Blurring the lines between business and personal data

Existing barriers between business and personal data are fading

Somewhere between customer necessity and a point of inevitability, the distribution of pervasive services is leading to a convergence of the once isolated realms of personal and business data.

Vendors are architecting applications, operating systems, standards, devices, and tools to cross streams of information and processes to multiple points and environments as never before.

With industry heavyweights such as Microsoft Chairman and Chief Software Architect Bill Gates pushing the envelope of fusing services, devices, and connectivity at CES last month, momentum is building toward that goal.

The intersection of these areas, however, is not without risk or concern. Geographic and interoperability technology limitations coupled with issues such as privacy and security linger, said Phillip Redman, research director at Stamford, Conn.-based Gartner Group.

He said there are four main areas of convergence: adoption of home PCs, cell phones, Internet and broadband connectivity, and wireless access.

“People are getting used to things always on at the home. They’re entertaining it out to mobile environments wherever that may be, in the car or at the supermarket,” Redman said. “You start noticing that you use some similar tools at home and work, and you want more access back and fourth — but there are barriers.”

The concept of mobile “seamless handoff,” which is maintaining connectivity while moving between disparate connections such as LAN and WAN environments, is difficult, Redman added.

Yet vendors are proving up to task. Last month, Avaya, Motorola, and Proxim announced a partnership to build a Wi-Fi cellular phone that will bridge the LAN-to-WAN cavern to support unimpeded voice and data services.

Since every cellular phone has wireless data capability through SMS or WAP, Redman envisions a high rate of Internet service adoption over the medium. “People have moved traffic from AT&T and telephone service to writing e-mails; they’re going to do the same thing in cellular for voice messages, data messages, e-mail, short messaging, instant message, all different types of messaging extended into the mobile environment,” he remarked.

Infrastructure providers such as IBM, who create servers and software to link services and devices together, as well as protocols for applications to traverse multiple devices, are at the forefront of the convergence assault.

Steve Wojtowecz, director of strategy for IBM Tivoli in Austin, Texas , said systems and products that enable convergence must address new security and privacy challenges. The implications of authenticating a sender or recipient of requested data or having the capability to profile the built-in identity and location of an individual with a GPS system broaches unchartered waters.

Furthermore, managing transactions in a nonwired world, including PDAs, and paying and non-paying options, requires a ubiquitous back-end and intensive scenario planning to prioritize bandwidth.

“Today you have the ability to dial into a home network and start a server.
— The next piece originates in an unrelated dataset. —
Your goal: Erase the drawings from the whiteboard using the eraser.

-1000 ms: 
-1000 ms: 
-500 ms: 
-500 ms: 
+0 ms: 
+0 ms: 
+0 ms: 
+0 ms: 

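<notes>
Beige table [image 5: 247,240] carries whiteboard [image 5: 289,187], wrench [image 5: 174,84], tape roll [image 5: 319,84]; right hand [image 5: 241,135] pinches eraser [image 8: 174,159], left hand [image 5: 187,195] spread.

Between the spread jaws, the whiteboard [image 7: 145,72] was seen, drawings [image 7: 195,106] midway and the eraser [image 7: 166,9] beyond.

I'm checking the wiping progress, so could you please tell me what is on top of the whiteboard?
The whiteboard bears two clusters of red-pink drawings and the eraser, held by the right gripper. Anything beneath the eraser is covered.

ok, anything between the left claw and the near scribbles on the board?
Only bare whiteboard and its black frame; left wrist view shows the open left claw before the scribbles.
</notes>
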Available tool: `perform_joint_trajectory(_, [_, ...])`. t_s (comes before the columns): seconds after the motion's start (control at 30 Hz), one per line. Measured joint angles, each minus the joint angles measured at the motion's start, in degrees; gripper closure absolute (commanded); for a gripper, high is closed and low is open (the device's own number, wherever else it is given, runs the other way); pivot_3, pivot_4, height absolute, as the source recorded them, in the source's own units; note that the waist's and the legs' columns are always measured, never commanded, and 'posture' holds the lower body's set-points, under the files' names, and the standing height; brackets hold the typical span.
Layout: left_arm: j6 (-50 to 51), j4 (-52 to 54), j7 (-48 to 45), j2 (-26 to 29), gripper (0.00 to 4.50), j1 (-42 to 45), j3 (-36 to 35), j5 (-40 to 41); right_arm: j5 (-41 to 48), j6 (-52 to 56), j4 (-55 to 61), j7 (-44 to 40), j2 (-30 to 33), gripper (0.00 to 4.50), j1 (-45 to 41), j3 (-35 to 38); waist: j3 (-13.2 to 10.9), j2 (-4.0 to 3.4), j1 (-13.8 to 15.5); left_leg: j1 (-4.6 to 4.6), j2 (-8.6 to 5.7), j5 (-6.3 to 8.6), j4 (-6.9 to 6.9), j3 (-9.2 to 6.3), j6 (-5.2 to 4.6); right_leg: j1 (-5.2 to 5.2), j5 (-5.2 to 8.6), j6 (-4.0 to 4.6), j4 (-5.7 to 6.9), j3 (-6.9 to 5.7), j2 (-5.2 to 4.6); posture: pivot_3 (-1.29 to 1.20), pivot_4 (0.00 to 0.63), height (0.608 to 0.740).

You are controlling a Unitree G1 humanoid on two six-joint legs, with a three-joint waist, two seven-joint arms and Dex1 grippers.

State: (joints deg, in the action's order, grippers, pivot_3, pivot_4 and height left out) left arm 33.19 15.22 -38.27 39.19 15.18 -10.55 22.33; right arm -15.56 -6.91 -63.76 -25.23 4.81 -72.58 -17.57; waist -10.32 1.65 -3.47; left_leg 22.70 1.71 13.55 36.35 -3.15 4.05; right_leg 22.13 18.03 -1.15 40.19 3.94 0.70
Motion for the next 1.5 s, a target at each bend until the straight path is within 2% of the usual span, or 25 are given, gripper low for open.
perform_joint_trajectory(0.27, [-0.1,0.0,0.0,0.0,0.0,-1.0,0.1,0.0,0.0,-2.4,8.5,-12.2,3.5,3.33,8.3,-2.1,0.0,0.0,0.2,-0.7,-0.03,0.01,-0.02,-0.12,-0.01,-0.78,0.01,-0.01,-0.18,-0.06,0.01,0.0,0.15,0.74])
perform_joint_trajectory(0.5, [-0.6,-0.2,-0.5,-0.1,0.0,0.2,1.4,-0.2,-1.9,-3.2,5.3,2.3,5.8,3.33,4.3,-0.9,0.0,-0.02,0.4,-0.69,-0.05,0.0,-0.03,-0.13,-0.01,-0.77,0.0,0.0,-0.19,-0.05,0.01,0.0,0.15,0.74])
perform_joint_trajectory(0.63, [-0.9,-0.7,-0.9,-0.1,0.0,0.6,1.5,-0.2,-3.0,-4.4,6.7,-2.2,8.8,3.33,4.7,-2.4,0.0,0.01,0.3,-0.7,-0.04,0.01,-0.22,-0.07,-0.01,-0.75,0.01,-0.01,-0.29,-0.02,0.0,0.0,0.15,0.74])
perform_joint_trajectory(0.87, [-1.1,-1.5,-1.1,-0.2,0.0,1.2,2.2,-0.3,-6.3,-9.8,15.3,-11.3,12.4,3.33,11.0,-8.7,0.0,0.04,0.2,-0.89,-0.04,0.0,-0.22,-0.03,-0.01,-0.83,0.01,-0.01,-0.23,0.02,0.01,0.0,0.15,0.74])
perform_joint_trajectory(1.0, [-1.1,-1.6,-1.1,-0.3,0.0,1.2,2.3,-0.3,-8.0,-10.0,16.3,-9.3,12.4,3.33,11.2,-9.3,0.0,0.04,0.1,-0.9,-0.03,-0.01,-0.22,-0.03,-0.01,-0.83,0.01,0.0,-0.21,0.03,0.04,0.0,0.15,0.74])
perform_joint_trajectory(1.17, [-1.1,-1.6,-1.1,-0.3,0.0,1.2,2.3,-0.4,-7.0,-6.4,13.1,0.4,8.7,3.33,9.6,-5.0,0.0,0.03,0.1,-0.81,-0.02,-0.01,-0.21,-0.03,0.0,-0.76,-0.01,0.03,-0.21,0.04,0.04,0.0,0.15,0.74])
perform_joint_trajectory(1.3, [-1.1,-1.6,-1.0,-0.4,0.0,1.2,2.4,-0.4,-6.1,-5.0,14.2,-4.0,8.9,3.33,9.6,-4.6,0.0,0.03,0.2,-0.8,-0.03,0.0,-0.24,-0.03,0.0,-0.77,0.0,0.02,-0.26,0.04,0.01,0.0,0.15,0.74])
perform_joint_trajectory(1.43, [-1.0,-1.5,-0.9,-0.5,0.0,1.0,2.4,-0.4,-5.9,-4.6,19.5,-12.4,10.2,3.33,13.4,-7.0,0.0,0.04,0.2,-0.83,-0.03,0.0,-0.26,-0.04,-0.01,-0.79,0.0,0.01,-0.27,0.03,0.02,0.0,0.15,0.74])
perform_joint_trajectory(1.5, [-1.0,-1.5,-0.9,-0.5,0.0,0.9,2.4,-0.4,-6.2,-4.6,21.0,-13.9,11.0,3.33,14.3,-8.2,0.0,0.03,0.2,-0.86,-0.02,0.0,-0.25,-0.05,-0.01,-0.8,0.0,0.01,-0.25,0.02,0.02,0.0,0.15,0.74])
The home of the future will be smart enough to know [an appliance] is going to croak and automatically deploy a repair person or turn on an oven before you get home,” he said.

In a few years, Tivoli envisions a scenario where a large home security company will have the capability to manage servers and firewalls on the back end, while delivering portal services attached to cameras and sensors in the home.

But vendors must resist replicating existing business applications and instead cater to different navigating and data expectations of a mobile user, according to Kaiser Mulla-Feroze, senior product marketing manager for San Francisco-based Salesforce.com.

 “When someone is on the road, they’re looking for very specific information. They don’t want to go around surfing on a Blackberry or iPaq; they want that information pushed to them and made available,” said Mulla-Feroze. “I think a lot of these devices can do a lot more than has been exploited so far.”